JPH0661223A - Semiconductor device - Google Patents

Abstract

PURPOSE:To provide a semiconductor device in which the inclination of the irregular part can be reduced. CONSTITUTION:A wiring film 9 is formed at intervals on an insulating film 2 formed on a semiconductor substrate 1. The wiring film 9 is covered with an insulating film 8. A conductive film 3a is formed on an irregular part which is formed of the insulating film 8 and the insulating film 2. Source/drain regions 6, 7 are formed at intervals. A gate insulating film 4 is formed on the conductive film 3a and a gate electrode 5 is formed on the gate insulating film 4.

Description

Detailed Description of the Invention

[0001]

BACKGROUND OF THE INVENTION 1. Field of the Invention The present invention relates to a semiconductor device, and more particularly to the structure of a step portion.

[0002]

2. Description of the Related Art A semiconductor device is an integrated circuit formed by laminating insulating films and conductive films of various shapes on a semiconductor substrate. FIG. 14 is a sectional view of a conventional semiconductor device. An insulating film 42 is formed on the semiconductor substrate 41. A wiring film 43 is formed on the insulating film 42 with a space therebetween, and the wiring film 43 is covered with an insulating film 44. Since the wiring film 43 is formed with a space provided between the wiring films 43, a step portion 45 is formed when a film is further formed thereon.

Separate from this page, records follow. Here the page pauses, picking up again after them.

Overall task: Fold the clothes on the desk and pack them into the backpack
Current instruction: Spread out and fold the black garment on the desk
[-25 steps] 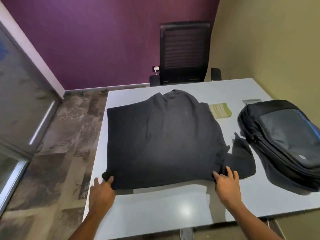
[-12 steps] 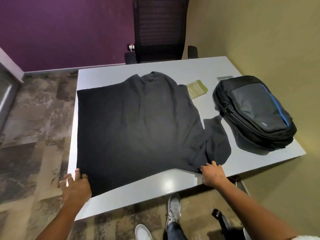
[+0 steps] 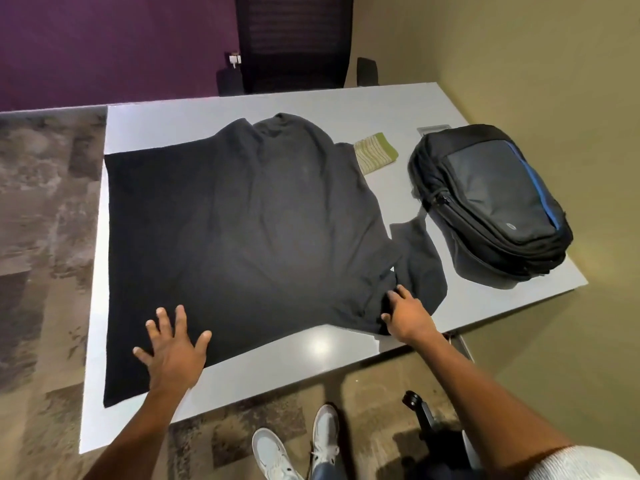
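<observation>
A large dark charcoal shirt of soft knitted cloth [image 3: 249,237] lies spread flat on the pale grey rectangular surface [image 3: 346,109] and covers most of its left and middle part. The collar end of the shirt points to the far side, and the hem is at the near edge. One sleeve [image 3: 420,265] sticks out on the right side, near the backpack.

The left hand [image 3: 173,351] rests palm down on the near left part of the shirt. Its fingers [image 3: 162,318] are spread wide and lie flat on the cloth, holding nothing. The right hand [image 3: 408,315] is at the near right corner of the shirt, where the body of the shirt meets the sleeve. Its fingers [image 3: 398,292] are laid on a bunched fold of the cloth, close together; I cannot tell whether they pinch the cloth or only press on it.

A black backpack with a grey front panel and a blue stripe [image 3: 488,199] lies on its back at the right side of the surface, close to the sleeve but apart from it. Its zipper looks closed. A small folded cloth with green and cream stripes [image 3: 375,156] lies just beside the far right shoulder of the shirt, between the shirt and the backpack.

A black mesh office chair [image 3: 294,39] stands at the far side of the surface, against a purple wall [image 3: 104,46]. Below the near edge, two white sneakers [image 3: 298,445] are seen on the patterned floor [image 3: 41,237].
</observation>
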### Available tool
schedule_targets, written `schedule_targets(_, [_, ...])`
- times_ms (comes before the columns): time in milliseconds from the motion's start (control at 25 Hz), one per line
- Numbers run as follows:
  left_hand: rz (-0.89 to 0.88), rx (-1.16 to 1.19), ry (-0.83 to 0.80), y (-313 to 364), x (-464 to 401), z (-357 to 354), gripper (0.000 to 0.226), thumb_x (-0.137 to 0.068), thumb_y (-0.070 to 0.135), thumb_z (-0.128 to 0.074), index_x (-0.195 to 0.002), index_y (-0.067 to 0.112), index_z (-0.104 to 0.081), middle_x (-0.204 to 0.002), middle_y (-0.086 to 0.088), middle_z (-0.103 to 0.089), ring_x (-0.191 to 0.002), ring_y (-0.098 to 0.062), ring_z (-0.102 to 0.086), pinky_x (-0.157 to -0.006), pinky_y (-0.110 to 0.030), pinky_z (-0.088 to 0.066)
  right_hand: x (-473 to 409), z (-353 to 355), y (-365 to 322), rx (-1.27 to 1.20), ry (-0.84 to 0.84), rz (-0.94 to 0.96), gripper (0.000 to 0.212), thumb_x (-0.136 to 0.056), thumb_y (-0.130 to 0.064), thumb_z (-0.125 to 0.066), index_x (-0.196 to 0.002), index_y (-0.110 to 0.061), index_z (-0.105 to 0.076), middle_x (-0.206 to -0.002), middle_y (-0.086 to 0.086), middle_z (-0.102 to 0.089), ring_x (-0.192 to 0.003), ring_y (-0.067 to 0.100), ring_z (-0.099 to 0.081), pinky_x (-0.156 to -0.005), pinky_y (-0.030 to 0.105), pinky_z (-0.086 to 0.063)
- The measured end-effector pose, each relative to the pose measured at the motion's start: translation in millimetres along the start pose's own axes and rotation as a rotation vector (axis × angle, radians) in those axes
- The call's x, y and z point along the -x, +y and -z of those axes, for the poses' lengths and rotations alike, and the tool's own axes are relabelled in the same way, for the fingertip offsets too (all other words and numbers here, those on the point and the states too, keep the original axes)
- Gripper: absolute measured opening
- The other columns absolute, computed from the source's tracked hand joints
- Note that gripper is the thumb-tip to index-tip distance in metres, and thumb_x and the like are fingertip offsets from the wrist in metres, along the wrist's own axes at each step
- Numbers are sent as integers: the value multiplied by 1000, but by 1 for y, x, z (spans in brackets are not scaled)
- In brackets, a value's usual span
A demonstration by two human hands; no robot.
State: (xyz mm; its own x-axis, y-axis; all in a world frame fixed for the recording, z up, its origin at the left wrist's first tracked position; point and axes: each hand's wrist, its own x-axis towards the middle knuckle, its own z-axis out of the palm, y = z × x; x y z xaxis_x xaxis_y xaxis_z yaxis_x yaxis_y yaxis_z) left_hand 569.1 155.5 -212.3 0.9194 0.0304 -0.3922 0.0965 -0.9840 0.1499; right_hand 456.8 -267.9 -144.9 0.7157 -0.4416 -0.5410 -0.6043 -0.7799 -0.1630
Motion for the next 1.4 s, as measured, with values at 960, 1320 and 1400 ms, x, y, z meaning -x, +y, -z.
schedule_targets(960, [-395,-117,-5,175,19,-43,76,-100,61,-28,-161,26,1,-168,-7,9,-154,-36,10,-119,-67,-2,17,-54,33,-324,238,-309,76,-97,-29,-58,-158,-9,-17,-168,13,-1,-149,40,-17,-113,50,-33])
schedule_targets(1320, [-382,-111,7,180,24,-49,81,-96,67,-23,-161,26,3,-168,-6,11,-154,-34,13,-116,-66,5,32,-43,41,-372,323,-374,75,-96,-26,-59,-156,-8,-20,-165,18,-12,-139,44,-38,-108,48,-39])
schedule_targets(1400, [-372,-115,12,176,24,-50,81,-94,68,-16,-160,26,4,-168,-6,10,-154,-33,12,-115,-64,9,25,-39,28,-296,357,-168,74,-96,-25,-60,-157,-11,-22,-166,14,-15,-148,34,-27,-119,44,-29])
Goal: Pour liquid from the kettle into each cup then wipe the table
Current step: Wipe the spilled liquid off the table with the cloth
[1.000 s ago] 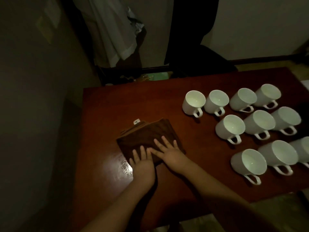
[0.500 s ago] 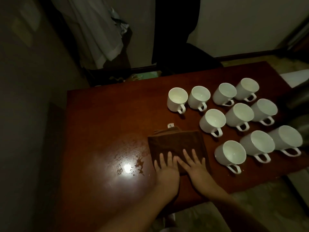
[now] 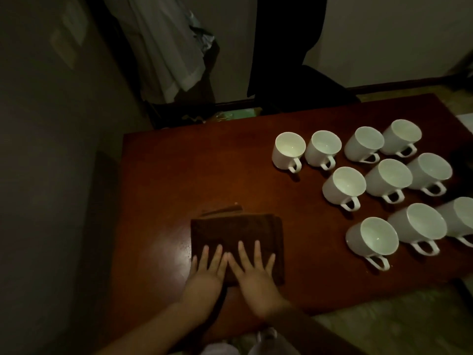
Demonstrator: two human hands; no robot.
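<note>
From the head camera, both hands lie flat on a folded brown cloth (image 3: 236,242) near the front edge of the dark red table (image 3: 179,170). The left hand (image 3: 207,274) and the right hand (image 3: 252,271) sit side by side, fingers straight and spread, palms pressing down — neither curls round the cloth, so they push it rather than grip it. Ten white cups (image 3: 378,190) stand upright in rows on the right half of the table, well apart from the cloth, handles turned toward the person. Whether they hold liquid is hard to tell in this dim light. No kettle is in view.

The step in hand looks like the wiping. To do it well, keep even pressure through both palms so the folded layers do not slide apart, work in overlapping passes over the glossy patch just left of the cloth, and stop short of the nearest cup (image 3: 372,238) — a nudge there could spill it.

No writing or brand can be read anywhere; the cups are plain.
</note>
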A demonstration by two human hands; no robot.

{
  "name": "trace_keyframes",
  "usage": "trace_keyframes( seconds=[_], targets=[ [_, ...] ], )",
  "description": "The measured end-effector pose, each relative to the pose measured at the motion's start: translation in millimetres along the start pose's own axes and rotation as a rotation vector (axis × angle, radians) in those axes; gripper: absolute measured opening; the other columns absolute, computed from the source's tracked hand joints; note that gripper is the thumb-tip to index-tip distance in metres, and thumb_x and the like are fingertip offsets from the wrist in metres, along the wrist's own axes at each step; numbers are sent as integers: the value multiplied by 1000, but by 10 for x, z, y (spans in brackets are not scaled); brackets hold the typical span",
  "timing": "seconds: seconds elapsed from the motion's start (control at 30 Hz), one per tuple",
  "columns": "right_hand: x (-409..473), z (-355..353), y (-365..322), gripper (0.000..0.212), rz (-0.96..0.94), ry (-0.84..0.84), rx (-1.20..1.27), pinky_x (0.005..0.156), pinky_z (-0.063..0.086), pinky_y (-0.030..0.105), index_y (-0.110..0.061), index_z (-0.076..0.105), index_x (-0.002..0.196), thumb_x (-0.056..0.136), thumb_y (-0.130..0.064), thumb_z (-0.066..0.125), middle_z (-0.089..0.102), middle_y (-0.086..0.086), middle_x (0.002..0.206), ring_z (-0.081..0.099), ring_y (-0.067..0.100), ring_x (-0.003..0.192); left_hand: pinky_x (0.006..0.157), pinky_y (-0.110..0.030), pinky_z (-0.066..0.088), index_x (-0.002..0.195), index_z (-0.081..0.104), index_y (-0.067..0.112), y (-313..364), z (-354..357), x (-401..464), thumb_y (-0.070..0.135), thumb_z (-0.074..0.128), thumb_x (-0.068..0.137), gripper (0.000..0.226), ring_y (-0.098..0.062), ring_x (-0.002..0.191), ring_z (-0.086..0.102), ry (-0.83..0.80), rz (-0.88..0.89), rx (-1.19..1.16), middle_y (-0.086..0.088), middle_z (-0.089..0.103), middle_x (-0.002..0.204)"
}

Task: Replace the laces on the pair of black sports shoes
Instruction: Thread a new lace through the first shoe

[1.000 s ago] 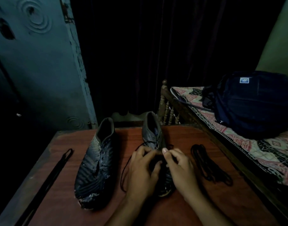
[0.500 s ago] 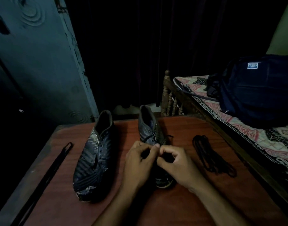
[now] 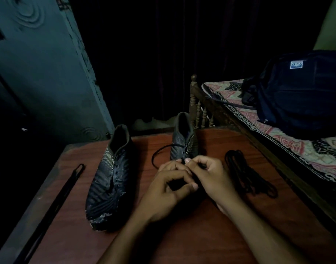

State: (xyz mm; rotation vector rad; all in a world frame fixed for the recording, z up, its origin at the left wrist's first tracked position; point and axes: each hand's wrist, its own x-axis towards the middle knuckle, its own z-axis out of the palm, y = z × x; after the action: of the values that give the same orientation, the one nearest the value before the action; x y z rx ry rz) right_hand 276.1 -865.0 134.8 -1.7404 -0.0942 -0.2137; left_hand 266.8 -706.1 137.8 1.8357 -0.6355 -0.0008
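Observation:
Two black sports shoes stand on a reddish wooden table [image 3: 182, 242]. The left shoe [image 3: 111, 180] has no lace and a scuffed toe. The right shoe [image 3: 184, 141] is half hidden by my hands, which work over its front. My left hand [image 3: 167, 191] and my right hand [image 3: 209, 180] both have curled fingers that pinch a black lace [image 3: 159, 153]; it loops out to the left from the shoe's eyelets. A bundled black lace [image 3: 247, 174] lies to the right of my hands. Another long black lace [image 3: 66, 189] lies stretched along the table's left side.
A wooden bed with a patterned sheet [image 3: 296, 145] runs along the table's right edge, and a dark blue backpack [image 3: 300, 92] sits on it. A blue-green door [image 3: 39, 73] stands at the left. Dark curtains hang behind.
My hands have moved closer together over the right shoe's front. A loop of lace has reappeared to the left of the shoe. The camera view has shifted slightly.

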Motion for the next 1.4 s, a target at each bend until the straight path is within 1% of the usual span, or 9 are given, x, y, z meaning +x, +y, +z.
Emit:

FIG. 15 shows a DRAM (Dynamic Random Acces) which is a kind of semiconductor memory device.
FIG. 6 is a cross-sectional view of the s Memory). The DRAM includes a memory cell area portion 52 and a peripheral circuit portion 53 on a semiconductor substrate 51.
It has and. 54 is a bit line, 55 is a storage node, 56 is a cell plate, and 57 is a gate electrode.
An interlayer insulating film 58 is formed between the cell plate 56 and the bit line 54. The bit line 54 is covered with an insulating film 59.

Since the memory cell area portion 52 has a multi-layered structure as compared with the peripheral circuit portion 53, the memory cell area portion 5
A step portion 45 is formed between the peripheral circuit portion 53 and the peripheral circuit portion 53.

[0005]

As described with reference to FIGS. 14 and 15, the step portion is inevitably generated in the semiconductor device. The step portion has various adverse effects on the manufacturing of the semiconductor device. For example, when a conductive film is formed and patterned into a predetermined shape using a photolithography technique and an etching technique, the conductive film may not be completely removed at the step portion and may remain as a residue. This residue causes a short circuit.

Further, when the resist is exposed by using the photoengraving technique, the margin of the depth of focus becomes small at the step portion, and the resist may not be sufficiently exposed at the step portion.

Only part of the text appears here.